An internet gambler who lost more than £150,000 on his parents' credit cards has avoided a prison sentence.
Mahan admitted having a gambling problem
Richard Mahan, who earlier admitted fraud, has been ordered to carry out 300 hours of community service and was placed on probation for three years.
At Forfar Sheriff Court, the 25-year-old from Aberdeen was told he was being spared a prison sentence to address his gambling addiction.
It is thought to be Scotland's worst case of internet gambling.
Mahan blew the money on a William Hill online betting site, only stopping when he reached the credit limit on his mother and father's 13 cards.

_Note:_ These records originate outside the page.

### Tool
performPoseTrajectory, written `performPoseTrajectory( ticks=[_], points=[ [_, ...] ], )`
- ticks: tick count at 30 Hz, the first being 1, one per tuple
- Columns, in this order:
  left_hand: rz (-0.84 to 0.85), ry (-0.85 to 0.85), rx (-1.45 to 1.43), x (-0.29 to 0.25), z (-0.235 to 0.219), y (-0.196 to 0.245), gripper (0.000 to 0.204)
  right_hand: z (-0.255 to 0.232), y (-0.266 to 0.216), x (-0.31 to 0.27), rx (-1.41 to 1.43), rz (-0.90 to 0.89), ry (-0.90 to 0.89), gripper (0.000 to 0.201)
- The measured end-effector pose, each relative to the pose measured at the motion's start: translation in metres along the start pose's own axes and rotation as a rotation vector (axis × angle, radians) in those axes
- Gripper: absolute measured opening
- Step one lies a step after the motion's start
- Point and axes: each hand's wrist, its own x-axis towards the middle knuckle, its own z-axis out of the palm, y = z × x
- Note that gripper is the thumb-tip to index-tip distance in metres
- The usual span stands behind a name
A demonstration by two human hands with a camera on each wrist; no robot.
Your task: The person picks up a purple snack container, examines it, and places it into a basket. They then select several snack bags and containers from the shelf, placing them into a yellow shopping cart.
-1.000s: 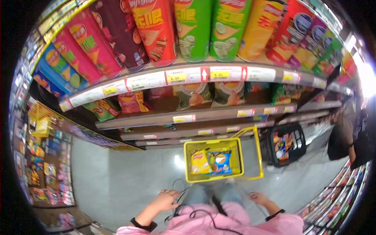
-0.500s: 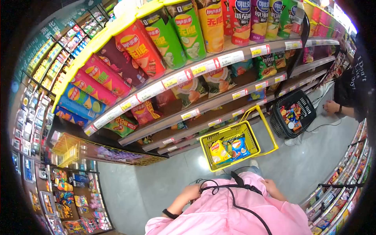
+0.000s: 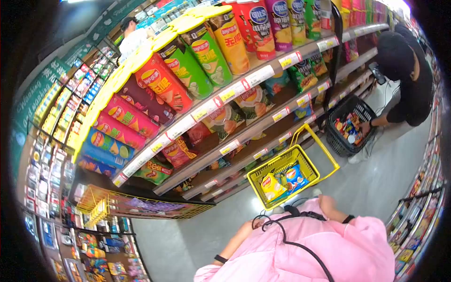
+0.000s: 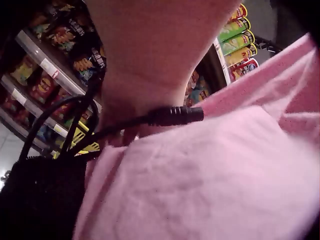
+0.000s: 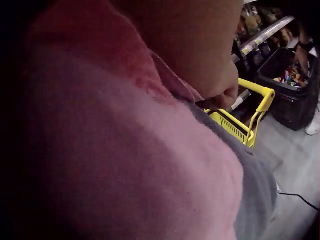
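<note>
My left hand (image 3: 258, 223) is at the waist of the pink shirt (image 3: 300, 244), beside a looping black cable (image 3: 300, 246). In the left wrist view, the shirt and a cable plug (image 4: 175, 116) cover its fingers. My right hand (image 5: 226, 95) is low by the shirt's hem, its fingers bent; whether either hand grips cloth I cannot tell. Just ahead on the floor stands a yellow shopping basket (image 3: 307, 157) with a raised handle (image 3: 329, 152). Inside it are a yellow chip bag (image 3: 273, 187) and a blue chip bag (image 3: 295, 176).
A shelf of chip canisters (image 3: 164, 82) runs along the front, with bagged snacks (image 3: 223, 120) below. At right, a person in black (image 3: 406, 77) reaches into a black basket (image 3: 345, 145) of snacks. A yellow wire rack (image 3: 141, 204) is at left, goods shelves (image 3: 418, 202) at right.
The head view has tilted up and turned, bringing the canister tops and a far person into view. Both my hands have come in to the waist. The person in black has reached into the black basket.
</note>
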Motion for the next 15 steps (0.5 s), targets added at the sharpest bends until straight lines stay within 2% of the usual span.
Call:
performPoseTrajectory(
  ticks=[4, 7, 8, 10, 15],
  points=[
    [-0.013, 0.015, -0.127, -0.006, 0.003, 0.01, 0.033, -0.01, -0.013, 0.001, -0.083, -0.091, -0.105, 0.017],
    [-0.087, -0.1, -0.401, -0.015, 0.008, -0.006, 0.031, 0.011, -0.002, 0.01, -0.153, -0.149, -0.14, 0.016],
    [-0.046, -0.126, -0.452, -0.016, 0.001, 0.013, 0.029, 0.015, -0.004, 0.013, -0.178, -0.162, -0.149, 0.017],
    [-0.07, -0.139, -0.454, -0.016, 0.003, 0.012, 0.028, 0.014, -0.009, 0.015, -0.179, -0.248, -0.169, 0.017],
    [-0.159, -0.175, -0.694, -0.016, 0.011, -0.013, 0.033, 0.013, -0.008, 0.019, -0.092, -0.224, -0.231, 0.016]
  ],
)
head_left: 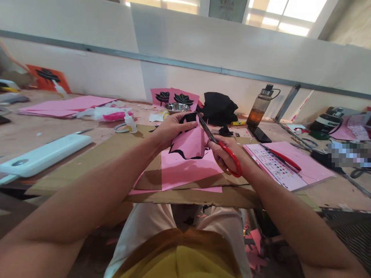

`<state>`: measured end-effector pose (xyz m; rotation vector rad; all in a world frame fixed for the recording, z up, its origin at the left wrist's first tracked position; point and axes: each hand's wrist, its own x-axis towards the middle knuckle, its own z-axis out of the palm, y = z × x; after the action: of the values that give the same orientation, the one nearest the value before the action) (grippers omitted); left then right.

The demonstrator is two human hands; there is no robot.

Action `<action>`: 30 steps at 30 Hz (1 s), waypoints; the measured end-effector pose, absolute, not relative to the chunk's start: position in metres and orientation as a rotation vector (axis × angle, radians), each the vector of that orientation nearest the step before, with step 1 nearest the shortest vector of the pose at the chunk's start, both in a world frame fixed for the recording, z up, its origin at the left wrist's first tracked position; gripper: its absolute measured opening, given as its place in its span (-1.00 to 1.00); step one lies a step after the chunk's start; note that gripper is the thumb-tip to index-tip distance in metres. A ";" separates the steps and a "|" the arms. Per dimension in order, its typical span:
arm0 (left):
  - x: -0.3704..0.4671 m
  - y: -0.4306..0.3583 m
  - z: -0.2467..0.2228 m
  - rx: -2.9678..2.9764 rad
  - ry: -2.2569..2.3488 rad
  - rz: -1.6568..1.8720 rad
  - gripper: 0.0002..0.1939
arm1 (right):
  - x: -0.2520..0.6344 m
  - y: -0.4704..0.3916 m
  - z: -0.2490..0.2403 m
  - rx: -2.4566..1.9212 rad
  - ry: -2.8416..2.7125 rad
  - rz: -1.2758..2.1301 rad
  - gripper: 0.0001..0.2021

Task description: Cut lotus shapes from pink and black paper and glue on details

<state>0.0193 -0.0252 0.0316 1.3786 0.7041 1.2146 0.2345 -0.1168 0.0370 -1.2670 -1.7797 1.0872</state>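
Note:
My left hand (178,125) grips a piece of pink paper backed with black material (188,143), thumb on top, held above the cardboard. In my right hand (224,152) are red-handled scissors (232,156), fingers wrapped around the handles. Their dark blades point up and away, meeting the upper right edge of the pink piece; whether the blades are parted there is hard to see. Below, a pink paper sheet (176,173) lies on the brown cardboard (234,195) at the table's front edge.
Behind my hands stand a metal bowl (177,107), a black cloth heap (220,108) and pink cards with black shapes (182,98). Rightward are a drink bottle (259,106), a phone (259,134) and a colour chart (271,162) under red-handled tweezers (285,159). A white device (48,156) lies left.

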 end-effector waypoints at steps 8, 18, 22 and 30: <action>0.019 -0.023 0.030 1.411 0.702 1.198 -0.41 | 0.236 -0.114 0.029 -1.216 -1.827 0.989 -0.69; 0.012 -0.019 0.036 1.529 0.820 1.228 -0.39 | 0.245 -0.098 0.017 -1.110 -1.642 0.863 -0.63; 0.010 -0.023 0.040 1.669 0.857 1.222 -0.43 | 0.251 -0.090 0.017 -0.988 -1.634 0.697 -0.62; 0.007 -0.022 0.040 2.018 0.773 1.104 -0.41 | 0.254 -0.081 0.025 -0.835 -1.516 0.665 -0.49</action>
<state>0.0073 -0.0220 0.0404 2.0182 0.7727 1.1038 0.2536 -0.0809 0.0245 -0.8352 -1.5157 0.6647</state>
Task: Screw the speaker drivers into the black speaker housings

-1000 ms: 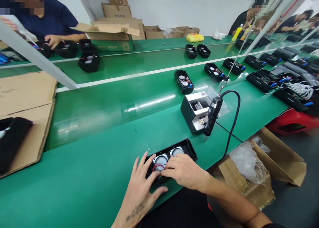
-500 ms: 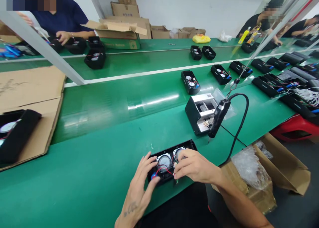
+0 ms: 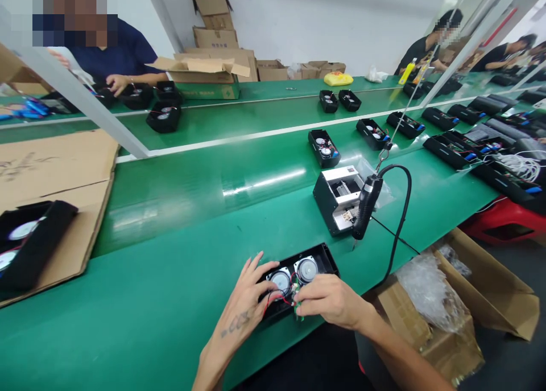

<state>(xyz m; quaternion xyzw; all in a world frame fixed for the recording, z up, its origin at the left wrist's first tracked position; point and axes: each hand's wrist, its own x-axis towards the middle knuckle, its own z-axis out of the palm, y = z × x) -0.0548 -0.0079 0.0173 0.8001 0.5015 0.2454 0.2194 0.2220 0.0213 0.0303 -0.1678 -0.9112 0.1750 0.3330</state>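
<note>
A black speaker case [image 3: 328,258] lies open at the table's near edge, with two round speakers [image 3: 306,270] inside. My left hand [image 3: 243,300] is over the left end of the case. Its thumb and forefinger are closed together at the red wires [image 3: 268,303], while its other fingers stretch over the rim. My right hand [image 3: 330,300] pinches a small green circuit board [image 3: 297,307] at the case's front side, wires running from it. The right fingertips partly cover the board.
A black electric screwdriver [image 3: 367,206] hangs right of the case, before a black-and-white machine [image 3: 339,200]. Another speaker case [image 3: 38,246] sits on cardboard [image 3: 91,209] at left. More cases [image 3: 324,147] line the bench. A co-worker [image 3: 132,44] is across it; cartons [image 3: 495,288] stand below right.
My left thumb and forefinger have come together at the wires. My right hand has moved down off the right speaker, and the green board shows more. The view has shifted slightly.
</note>
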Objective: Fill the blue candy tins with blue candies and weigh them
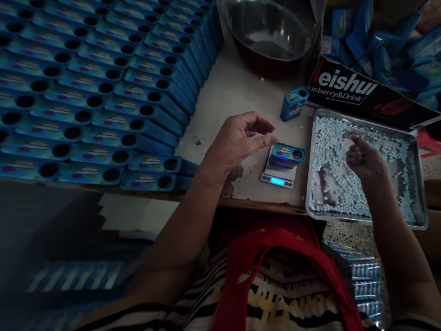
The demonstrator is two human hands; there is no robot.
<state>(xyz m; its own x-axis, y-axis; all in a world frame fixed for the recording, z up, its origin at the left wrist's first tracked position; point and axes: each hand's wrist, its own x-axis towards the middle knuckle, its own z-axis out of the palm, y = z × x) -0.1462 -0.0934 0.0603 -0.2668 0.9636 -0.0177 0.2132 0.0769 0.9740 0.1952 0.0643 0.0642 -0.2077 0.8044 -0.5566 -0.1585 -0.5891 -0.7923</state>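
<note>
While a small blue box [286, 155] is standing upright on a little scale [278, 176] just right of the centre of the frame, the left hand [246, 135] is hovering at its upper left, palm turned inward, with the thumb and fingers parted in a loose, narrow curve and nothing in them. The thumb tip is reaching close to the box's top edge, perhaps touching it; the dim light is making that hard to settle. The scale's display is glowing light blue.

At the right of the frame, the right hand [367, 158] is hanging over a metal tray [421, 193] of pale blue and white pellets [347, 184], its fingers curling in toward the palm; whether it is holding any pellets, one cannot tell.

Another blue box [294, 105] is standing on the table [210, 105] above the scale, near the tray's upper left corner. A steel bowl [272, 37] is sitting at the top of the frame, and a black carton [354, 87] full of blue boxes is filling the upper right. Rows of blue boxes [103, 87], each showing a dark round hole on top, are covering the upper left.
</note>
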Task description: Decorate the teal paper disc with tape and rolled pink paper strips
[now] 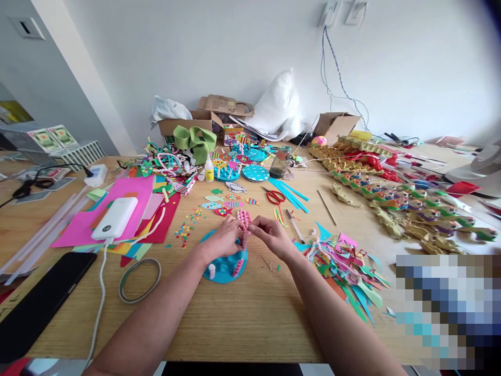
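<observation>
Reached forward over the light wood-grained worktop [219, 334] with both bare forearms, converging above a round bright-blue disc [225, 272]. Arched the left hand [227, 237] palm-down over the disc's far half, with fingers bent down about a pink bumpy strip [243, 218]; could not tell whether gripping or only touching. Turned the right hand [270, 235] inward beside the disc's far right edge, with thumb and index finger pressed together, pinching the pink bumpy strip. Had two short pink pieces [237, 268] on the disc's near half. Had, well behind the disc, an open brown cardboard box [167, 127] with a crumpled white plastic bag [170, 108] at its top, and a clear glass jar [279, 164] with dark contents, too small to identify.
</observation>
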### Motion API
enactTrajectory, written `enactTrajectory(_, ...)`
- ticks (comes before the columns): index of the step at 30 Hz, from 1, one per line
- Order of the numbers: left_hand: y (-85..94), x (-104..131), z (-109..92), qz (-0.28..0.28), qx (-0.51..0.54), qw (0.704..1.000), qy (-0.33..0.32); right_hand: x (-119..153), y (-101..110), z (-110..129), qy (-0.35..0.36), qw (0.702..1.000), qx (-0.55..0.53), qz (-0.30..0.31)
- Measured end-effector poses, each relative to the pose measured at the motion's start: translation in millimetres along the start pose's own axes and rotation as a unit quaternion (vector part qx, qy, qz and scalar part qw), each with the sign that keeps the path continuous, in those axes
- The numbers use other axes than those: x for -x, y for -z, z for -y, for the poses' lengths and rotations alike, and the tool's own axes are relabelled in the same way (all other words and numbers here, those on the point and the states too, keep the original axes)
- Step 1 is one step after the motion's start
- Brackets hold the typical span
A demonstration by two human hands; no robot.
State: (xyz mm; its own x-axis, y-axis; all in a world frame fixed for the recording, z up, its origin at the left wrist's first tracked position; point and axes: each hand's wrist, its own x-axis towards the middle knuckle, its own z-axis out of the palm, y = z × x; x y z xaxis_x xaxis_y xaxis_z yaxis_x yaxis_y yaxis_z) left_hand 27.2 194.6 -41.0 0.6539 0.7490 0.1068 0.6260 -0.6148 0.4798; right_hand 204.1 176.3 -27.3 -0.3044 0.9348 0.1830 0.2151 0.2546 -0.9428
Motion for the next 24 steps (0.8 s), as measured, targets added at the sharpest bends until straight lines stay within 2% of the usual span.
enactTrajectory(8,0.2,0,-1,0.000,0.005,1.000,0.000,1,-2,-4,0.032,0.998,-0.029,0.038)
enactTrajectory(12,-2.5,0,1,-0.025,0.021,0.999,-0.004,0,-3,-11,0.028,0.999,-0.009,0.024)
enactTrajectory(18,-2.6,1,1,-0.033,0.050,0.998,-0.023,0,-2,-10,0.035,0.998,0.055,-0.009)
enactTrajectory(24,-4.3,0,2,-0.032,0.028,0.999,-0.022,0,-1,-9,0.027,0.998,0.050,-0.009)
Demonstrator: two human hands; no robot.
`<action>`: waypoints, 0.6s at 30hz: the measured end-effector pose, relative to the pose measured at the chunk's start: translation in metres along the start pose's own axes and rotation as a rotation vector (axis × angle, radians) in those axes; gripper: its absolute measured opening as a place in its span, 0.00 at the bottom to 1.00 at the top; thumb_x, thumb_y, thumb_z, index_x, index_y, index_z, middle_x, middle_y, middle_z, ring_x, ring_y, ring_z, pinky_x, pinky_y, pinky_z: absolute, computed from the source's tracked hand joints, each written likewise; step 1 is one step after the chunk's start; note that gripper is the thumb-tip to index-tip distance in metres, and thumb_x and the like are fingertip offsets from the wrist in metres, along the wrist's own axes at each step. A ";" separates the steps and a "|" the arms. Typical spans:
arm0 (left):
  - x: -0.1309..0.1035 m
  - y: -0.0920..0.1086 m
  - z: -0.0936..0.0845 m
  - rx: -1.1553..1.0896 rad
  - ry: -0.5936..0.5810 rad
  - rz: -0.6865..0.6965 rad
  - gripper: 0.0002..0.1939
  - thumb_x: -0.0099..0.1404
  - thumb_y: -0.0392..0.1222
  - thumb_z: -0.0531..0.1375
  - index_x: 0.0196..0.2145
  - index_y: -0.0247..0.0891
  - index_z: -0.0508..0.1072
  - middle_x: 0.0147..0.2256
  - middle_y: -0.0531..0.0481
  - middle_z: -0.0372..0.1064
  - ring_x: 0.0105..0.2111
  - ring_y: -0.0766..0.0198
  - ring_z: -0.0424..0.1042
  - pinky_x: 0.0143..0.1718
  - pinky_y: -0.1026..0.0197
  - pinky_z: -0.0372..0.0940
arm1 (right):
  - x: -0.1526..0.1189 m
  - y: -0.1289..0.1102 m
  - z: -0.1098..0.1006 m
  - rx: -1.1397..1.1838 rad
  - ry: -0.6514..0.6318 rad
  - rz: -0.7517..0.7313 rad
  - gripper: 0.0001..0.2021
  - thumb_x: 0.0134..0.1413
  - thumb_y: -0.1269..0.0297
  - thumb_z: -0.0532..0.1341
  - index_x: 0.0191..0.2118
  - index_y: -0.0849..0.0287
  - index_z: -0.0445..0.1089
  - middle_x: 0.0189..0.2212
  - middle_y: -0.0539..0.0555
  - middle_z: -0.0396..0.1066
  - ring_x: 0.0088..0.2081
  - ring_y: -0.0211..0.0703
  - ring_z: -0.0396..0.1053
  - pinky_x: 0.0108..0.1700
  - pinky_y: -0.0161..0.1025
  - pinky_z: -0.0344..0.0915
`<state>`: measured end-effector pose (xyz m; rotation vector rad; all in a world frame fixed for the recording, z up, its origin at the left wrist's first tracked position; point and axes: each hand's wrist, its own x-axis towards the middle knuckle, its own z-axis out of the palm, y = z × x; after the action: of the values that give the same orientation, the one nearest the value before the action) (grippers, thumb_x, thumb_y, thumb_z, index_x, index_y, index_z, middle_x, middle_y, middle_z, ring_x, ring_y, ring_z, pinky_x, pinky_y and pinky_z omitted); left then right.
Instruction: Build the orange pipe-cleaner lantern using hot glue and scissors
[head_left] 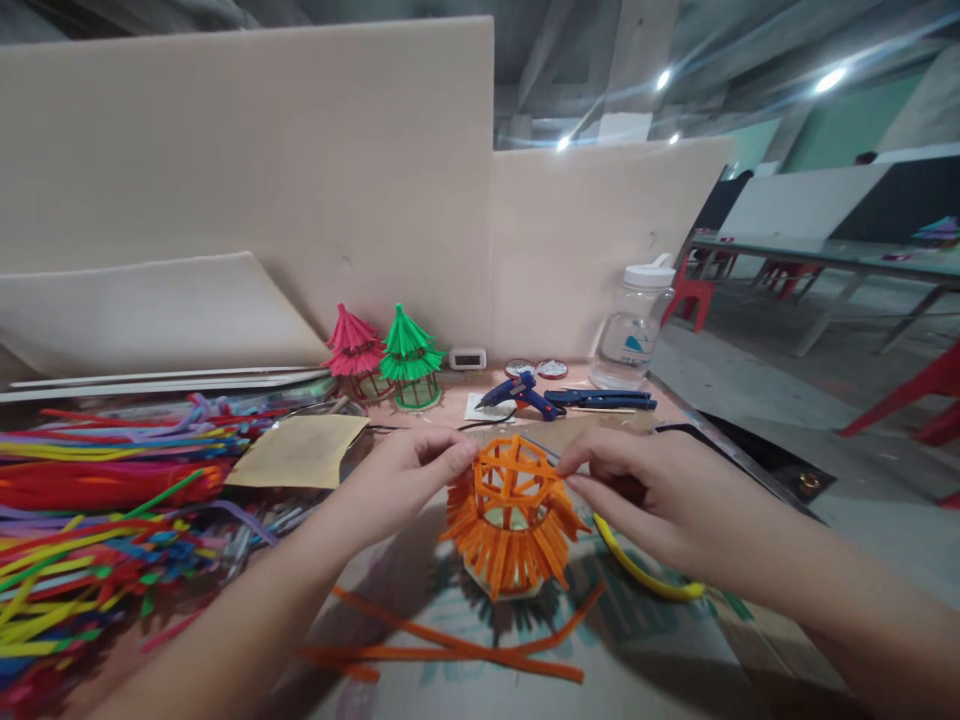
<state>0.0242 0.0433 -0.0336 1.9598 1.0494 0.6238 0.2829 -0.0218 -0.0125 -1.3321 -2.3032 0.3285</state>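
An orange pipe-cleaner structure (517, 540) with an open lattice top and a fringed skirt stands on the cardboard in the middle. The fingers of my left hand (427, 470) pinch the left edge of its lattice top. On the opposite side, my right hand (622, 480) holds the right edge of the same top between thumb and fingers. Loose orange strips (450, 650) lie crossed in front of it. A yellow pipe cleaner (645, 575) curves below my right hand.
Pink (352, 345) and green (410, 355) pipe-cleaner pavilions stand at the back. Right of them are a blue glue gun (521, 393), blue pliers (604, 399) and a clear bottle (630, 335). Colourful pipe cleaners (82, 560) cover the left side, beside a beige card (298, 452).
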 end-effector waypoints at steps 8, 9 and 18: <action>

He then tried to kill himself.
Sheriff Kevin Veal told Mahan he was not imposing a custodial sentence in order for him to "properly address" his gambling addiction.
"It is preferable that (Mahan) be made to address his gambling addiction than to be placed in a prison cell where there is not an iota of support for his particular problem," he said.
Mahan earlier admitted 13 charges of fraudulently running up debts of £68,000 on 2 and 3 April, 2005.
The father-of-one used the computer at his then family home in Brechin, Angus, to access the sites while his parents were away.
Using the credit cards he created 13 accounts by typing in the numbers which he had got from his parents' bank statements.
He won £90,000 in the first hour but continued to bet and started losing money.
In a desperate attempt to recover Mahan kept gambling, not only losing his winnings, but ending up £68,000 in debt.
When he realised the extent of his gambling he took about 170 painkillers and cut his wrists.
He also wrote a suicide letter to his family in which he said: "I am really sorry, I gambled again but this time worse than ever.
"I think I have stolen around £80,000 from your credit cards and emptied your bank accounts."
His father was told by the credit card companies that in order for their insurance cover to kick in, the matter would have to be reported to the police.
Mahan's parents had earlier taken out a £17,500 loan and borrowed a further £15,000 to try to help him with his gambling debts.
His defence agent John Clancy said online companies tried to entice people by offering them substantial gifts, such as money.
He said of his client: "He admits he has a gambling addiction, there is no doubt about that."